Before I turn it over to Secretary Granholm for opening remarks, I have a few comments on the procedure for asking questions.  If you’re joining us via the Zoom application or link, you may submit your question at any time by clicking on the “questions and answers” tab and typing in your question.  If you see a colleague, ask a question you would like Secretary Granholm to answer, you can upvote it in the queue by clicking the “like” button to the right of that question.  We will try to get to as many questions as possible in the 30 minutes that we have today, so please show your support and like the questions you’d most like us to cover.  You can notify us of any technical difficulties by emailing us at TheBrusselsHub@state.gov.

With that, let’s get started.  Secretary Granholm, thank you so much for joining us today.  I’ll turn it over to you for your opening remarks.

Secretary Granholm:  Great.  Thank you so much.  Thank you all for joining.  I do want to start by acknowledging Poland for being such generous and gracious hosts.  It’s a real pleasure to be here on behalf of the United States.  It’s a real pleasure to be able to signal that America is back at the table for climate action and for clean energy development around the world.

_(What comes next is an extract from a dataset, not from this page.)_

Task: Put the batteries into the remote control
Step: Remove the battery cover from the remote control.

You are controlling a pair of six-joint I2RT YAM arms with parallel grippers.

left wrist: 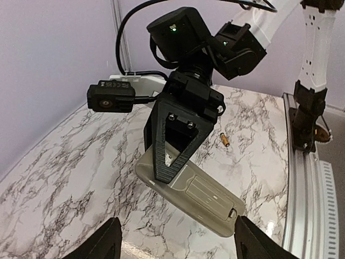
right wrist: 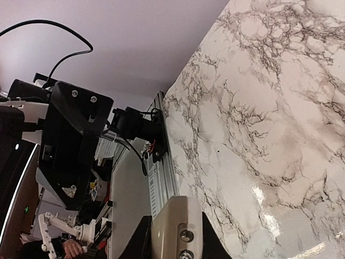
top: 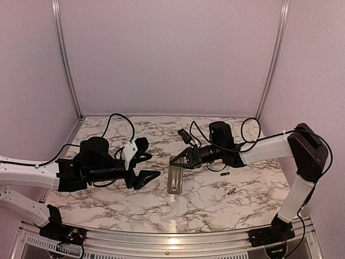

So we’re facing a moment of crisis.  As President Biden said yesterday at the United Nations General Assembly, we are fast approaching a point of no return.  You’ve seen explosive wildfires in Greece and in California and in Siberia, to across continents these heatwaves are unrelenting and only getting worse.  And as the IPCC has warned, if we do not cut emissions quickly, these extreme weather events will continue to get worse.

So we all must act, and we must act with urgency, and we must act with ambition.  This is, though, a moment of opportunity as well.  The crisis presents, actually, a market opportunity for carbon-reducing technologies.  All of these countries have signed on to Paris Agreements and to aggressive and ambitious commitments, and that all requires products that reduce greenhouse gas emissions.  So those technologies will be a $23 trillion market by the end of this decade – $23 trillion dollars. That’s an enormous potential to countries on both sides of the Atlantic.

That $23 trillion dollar market is going to give us a chance to launch new businesses within growing industries to attract billions of dollars of new investment, and certainly to create millions of new jobs.  It’s going to help improve the health of our citizens.  It’s going to increase the wealth of their families.  And it’s all because of deploying technologies that are already available as well as investing in the research and development of technologies that will achieve breakthroughs to help us achieve our common goals.  And that’s why we’re eager to engage our allies like Poland, here and around the world, and an effort to tackle this climate crisis while growing our economies with clean energy.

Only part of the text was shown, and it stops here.